The following data has a line with "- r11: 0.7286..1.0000" and a line with "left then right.". Write out exactly those lines and all the lines between them.

[Extracted records]
※

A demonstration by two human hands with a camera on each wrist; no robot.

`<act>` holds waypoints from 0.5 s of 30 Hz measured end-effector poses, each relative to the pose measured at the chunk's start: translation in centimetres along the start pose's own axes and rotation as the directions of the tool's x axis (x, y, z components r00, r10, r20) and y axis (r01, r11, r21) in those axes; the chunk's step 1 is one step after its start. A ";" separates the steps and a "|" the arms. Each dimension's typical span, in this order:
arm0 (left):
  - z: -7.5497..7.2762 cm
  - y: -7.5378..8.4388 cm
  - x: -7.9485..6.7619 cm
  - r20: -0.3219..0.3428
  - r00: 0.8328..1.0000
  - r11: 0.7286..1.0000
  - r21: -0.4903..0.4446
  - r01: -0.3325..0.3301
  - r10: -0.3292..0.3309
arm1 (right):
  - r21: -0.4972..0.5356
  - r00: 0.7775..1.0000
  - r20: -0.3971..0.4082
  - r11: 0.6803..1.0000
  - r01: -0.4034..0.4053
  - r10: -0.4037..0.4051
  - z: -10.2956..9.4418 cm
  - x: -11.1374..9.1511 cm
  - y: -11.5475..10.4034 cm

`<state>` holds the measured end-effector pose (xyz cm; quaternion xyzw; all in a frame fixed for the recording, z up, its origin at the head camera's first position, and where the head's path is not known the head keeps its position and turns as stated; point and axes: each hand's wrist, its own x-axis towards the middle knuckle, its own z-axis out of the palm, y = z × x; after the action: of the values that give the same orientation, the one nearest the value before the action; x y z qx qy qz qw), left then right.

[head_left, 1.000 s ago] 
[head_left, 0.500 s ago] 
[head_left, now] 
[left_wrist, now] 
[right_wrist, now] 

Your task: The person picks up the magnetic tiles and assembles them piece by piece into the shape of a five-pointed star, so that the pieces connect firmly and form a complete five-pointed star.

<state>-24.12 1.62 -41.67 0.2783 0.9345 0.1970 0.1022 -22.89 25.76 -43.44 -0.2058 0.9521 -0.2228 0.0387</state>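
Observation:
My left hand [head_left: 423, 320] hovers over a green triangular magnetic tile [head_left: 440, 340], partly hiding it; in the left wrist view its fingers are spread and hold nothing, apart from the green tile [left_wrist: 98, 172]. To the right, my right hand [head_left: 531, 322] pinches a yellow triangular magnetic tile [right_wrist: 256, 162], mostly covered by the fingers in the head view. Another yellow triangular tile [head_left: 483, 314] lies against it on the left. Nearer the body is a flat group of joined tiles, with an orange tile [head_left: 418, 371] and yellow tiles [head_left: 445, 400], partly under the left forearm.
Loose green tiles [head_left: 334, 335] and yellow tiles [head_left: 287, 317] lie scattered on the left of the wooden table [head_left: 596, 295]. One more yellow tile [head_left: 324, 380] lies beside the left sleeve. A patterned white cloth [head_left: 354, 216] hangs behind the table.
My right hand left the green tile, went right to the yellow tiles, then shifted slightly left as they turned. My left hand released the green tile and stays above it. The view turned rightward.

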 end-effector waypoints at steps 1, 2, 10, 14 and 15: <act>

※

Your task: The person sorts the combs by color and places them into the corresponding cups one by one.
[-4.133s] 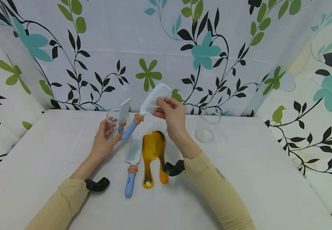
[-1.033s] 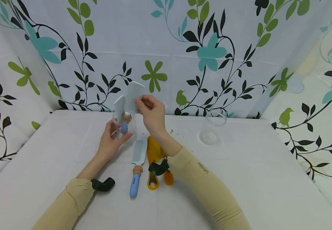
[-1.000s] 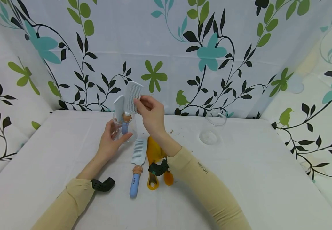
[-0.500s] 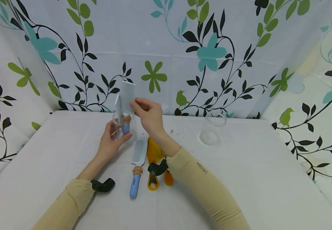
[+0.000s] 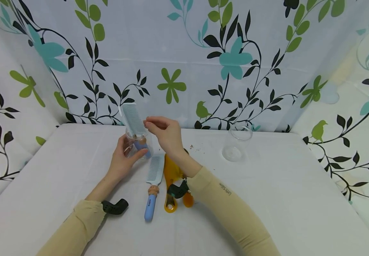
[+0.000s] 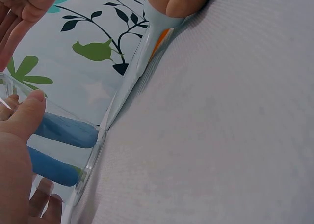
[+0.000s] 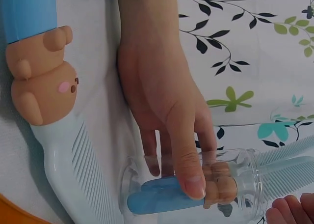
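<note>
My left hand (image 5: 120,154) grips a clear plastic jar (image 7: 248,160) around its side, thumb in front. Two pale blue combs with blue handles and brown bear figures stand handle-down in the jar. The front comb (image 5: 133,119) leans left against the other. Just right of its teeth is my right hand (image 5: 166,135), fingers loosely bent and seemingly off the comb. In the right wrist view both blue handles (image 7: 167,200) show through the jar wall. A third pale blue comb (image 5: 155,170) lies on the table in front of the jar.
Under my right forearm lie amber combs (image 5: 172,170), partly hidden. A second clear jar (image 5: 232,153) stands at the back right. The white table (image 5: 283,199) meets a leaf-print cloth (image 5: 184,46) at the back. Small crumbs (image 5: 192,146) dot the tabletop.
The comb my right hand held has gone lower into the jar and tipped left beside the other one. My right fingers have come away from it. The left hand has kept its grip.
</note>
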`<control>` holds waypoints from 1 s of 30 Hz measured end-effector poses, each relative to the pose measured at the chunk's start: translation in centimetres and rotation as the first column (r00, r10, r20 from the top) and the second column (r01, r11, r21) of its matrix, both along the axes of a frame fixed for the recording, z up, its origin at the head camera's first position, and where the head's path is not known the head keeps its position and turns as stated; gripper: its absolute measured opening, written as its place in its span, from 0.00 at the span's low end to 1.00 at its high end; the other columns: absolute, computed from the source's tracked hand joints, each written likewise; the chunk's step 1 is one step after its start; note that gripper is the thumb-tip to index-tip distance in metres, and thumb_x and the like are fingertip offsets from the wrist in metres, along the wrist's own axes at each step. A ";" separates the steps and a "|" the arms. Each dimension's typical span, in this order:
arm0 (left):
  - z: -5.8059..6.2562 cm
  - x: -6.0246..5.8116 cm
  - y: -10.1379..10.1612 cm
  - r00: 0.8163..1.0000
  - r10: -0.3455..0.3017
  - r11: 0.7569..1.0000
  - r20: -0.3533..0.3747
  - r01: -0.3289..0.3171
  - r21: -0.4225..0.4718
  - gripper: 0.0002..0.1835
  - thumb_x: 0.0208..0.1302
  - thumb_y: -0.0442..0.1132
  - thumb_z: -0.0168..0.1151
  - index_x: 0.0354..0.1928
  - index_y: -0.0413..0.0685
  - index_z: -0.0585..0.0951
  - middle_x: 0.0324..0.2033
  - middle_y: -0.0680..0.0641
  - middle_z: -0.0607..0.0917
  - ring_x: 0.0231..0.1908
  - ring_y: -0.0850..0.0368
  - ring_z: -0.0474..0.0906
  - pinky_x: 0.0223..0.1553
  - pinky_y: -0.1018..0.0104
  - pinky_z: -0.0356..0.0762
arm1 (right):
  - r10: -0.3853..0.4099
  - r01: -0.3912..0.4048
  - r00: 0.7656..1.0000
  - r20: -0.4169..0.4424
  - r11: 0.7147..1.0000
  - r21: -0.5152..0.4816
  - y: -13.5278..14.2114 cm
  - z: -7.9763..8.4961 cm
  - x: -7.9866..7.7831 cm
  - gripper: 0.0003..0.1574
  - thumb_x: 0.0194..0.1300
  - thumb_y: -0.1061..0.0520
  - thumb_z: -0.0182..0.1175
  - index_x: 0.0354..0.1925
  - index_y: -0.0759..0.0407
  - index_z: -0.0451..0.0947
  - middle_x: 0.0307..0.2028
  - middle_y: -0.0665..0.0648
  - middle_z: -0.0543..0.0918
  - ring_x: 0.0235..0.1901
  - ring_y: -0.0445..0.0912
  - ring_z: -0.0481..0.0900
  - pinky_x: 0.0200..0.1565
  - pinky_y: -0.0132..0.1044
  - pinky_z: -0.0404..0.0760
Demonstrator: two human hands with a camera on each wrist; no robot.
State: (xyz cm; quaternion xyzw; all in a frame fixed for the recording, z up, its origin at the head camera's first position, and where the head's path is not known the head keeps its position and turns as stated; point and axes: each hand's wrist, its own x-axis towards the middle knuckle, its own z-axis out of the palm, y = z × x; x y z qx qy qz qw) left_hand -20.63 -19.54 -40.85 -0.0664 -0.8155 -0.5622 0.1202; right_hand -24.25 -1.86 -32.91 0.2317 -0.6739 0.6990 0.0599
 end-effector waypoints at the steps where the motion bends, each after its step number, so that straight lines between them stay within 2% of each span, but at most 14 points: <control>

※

### RESPONSE BOX:
  - r11: 0.7286..1.0000
  - r21: -0.4903..0.4446
  - r01: -0.3325..0.3301
  - r10: -0.3292..0.3309
arm1 (right):
  - r21: -0.4972..0.5356
  - r00: 0.7775..1.0000
  - r20: -0.3971..0.4082
  - r11: 0.6803..1.0000
  - r01: -0.4034..0.4053
  - r10: -0.4037..0.4051
  - z: -10.2956..9.4418 cm
  - x: -11.1374..9.1511 cm
  - y: -11.5475..10.4034 cm

`<state>` holds the measured end-effector pose (xyz cm; quaternion xyzw; all in a frame fixed for the recording, z up, its origin at the head camera's first position, and where the head's path is not known the head keeps its position and turns as stated; point and axes: each hand's wrist, its own x-axis towards the middle knuckle, its own z-axis out of the palm, y = z × x; after the action: of the values that give the same orientation, the one nearest the value before the action; x y z qx qy qz qw), left then right.

This answer has now been given in full.